The decomposition of landfilled wastes generates almost 7% of Hong Kong’s carbon emissions. In Hong Kong, one of the world’s most densely populated city, municipal solid waste (MSW) and its management has become a burden on the city’s administration. The city aims to progressively reduce the per capita MSW disposal by 40% to 45% and increase MSW recovery rate to around 55%.
To assist the long-term target of carbon neutrality in waste management and Hong Kong’s economy-wide carbon neutrality, the plan has included a mid-term goal to remove landfill as an approach to municipal waste disposal by 2035.
Despite Hong Kong’s claimed achievements in lowering emissions, a publication on “Environmental Research Letters” in 2018 noted that Hong Kong is unfortunately the city with the highest carbon intensity, with every Hong Kong resident responsible for 34.60 tonnes of CO2 emissions on average.

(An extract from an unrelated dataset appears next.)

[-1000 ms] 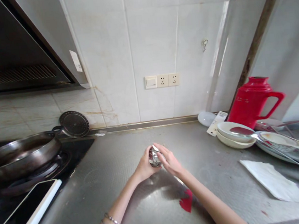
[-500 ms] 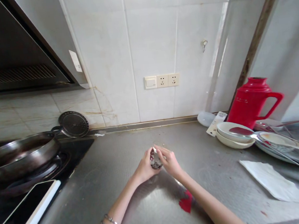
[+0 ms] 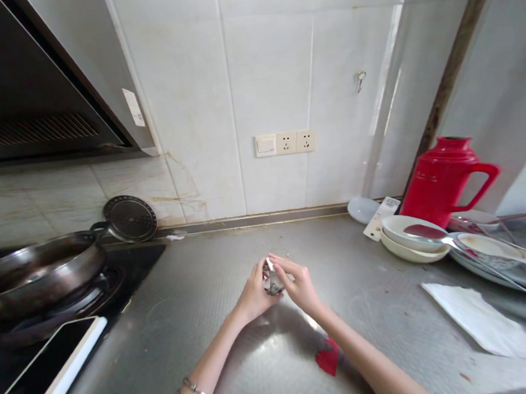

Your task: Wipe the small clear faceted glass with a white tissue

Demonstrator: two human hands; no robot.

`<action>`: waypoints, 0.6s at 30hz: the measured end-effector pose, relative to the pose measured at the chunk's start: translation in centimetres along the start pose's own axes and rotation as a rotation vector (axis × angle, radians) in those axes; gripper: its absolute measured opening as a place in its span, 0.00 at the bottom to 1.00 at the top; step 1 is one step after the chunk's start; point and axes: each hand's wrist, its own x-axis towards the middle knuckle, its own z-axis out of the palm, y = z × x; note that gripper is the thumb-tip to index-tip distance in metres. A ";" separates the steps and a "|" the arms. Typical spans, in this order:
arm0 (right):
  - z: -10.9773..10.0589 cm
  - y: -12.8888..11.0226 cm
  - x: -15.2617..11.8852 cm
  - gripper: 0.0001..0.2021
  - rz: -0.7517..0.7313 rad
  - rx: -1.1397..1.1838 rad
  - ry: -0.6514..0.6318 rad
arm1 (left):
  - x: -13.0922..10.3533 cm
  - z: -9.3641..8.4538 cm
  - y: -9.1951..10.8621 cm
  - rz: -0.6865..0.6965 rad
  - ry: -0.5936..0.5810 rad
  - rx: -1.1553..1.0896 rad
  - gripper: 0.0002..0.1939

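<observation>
Just above the steel counter point(image 3: 214, 271), both hands meet around a small shiny glass-like object point(image 3: 273, 284). My left hand point(image 3: 255, 293) wraps its left side and underside. My right hand point(image 3: 296, 279) pinches a small white piece point(image 3: 270, 263) at the object's upper edge, its fingertips close to those of the left. What the object is exactly is too small to tell. A torn red scrap point(image 3: 327, 358) lies on the counter beside my right forearm.
A pan point(image 3: 40, 270) sits on the stove at left, with a phone point(image 3: 47, 376) and white cable in front. At right are a red thermos point(image 3: 440, 181), stacked bowls point(image 3: 414, 250), plates with utensils and a white paper sheet point(image 3: 482, 318).
The held object has tilted slightly between my hands, and the white piece at its top shows more clearly. My right fingertips have shifted slightly left.
</observation>
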 end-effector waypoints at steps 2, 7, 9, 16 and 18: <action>-0.2 0.0 0.2 0.14 0.102 0.060 0.018 | 0.0 0.0 0.1 -0.048 0.009 -0.016 0.45; -0.2 -0.1 0.0 0.14 0.032 0.050 -0.003 | 0.2 0.0 0.4 -0.117 0.042 -0.145 0.41; 0.0 -0.2 -0.2 0.15 -0.092 0.000 -0.046 | 0.2 -0.1 0.5 -0.132 0.054 -0.149 0.38; 0.5 -0.1 -0.3 0.18 -0.288 -0.160 -0.089 | 0.2 -0.2 1.0 -0.050 0.052 -0.077 0.36; 0.3 0.1 -0.1 0.17 -0.243 -0.164 -0.027 | 0.2 -0.2 1.2 -0.077 0.063 -0.043 0.38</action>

Unlike mainland China’s climate-related policies that count on wind and solar power, energy storage, and an all-electric fleet to reduce carbon emissions. Hong Kong’s new plan dives into the smaller decarbonisation opportunities that are equally promising to the city, which has limited land supply. Two months ago, on 26 August 2021, the Legislative Council of Hong Kong (LegCo) passed the bill to charge residents for waste disposal at around HKD 0.11 per litre. Effective from early 2023, the new measure would help reduce the emissions from waste, the city’s third-largest source of carbon emissions. It is likely the proceeds will be used to finance waste-to-energy projects that Hong Kong has committed to.
Despite it being reasonable to focus on the largest emitters, there are claims that Hong Kong has left out aspects including emissions from food production, when meat consumption in Hong Kong is among the highest in the world. In addition, even though the plan has regarded green finance as a key opportunity, there is a blank to fill as to how Hong Kong will boost green investment as Asia’s financial hub.
 IEA. CO2 emissions by sector, Hong Kong 1990-2019 [DS]. 2020,
 IEA. Electricity generation by source, Hong Kong 1990-2020 [DS]. 2020,
 MORAN D, KANEMOTO K, JIBORN M, et al. Carbon footprints of 13 000 cities [J]. Environmental Research Letters, 2018, 13(6): 064041.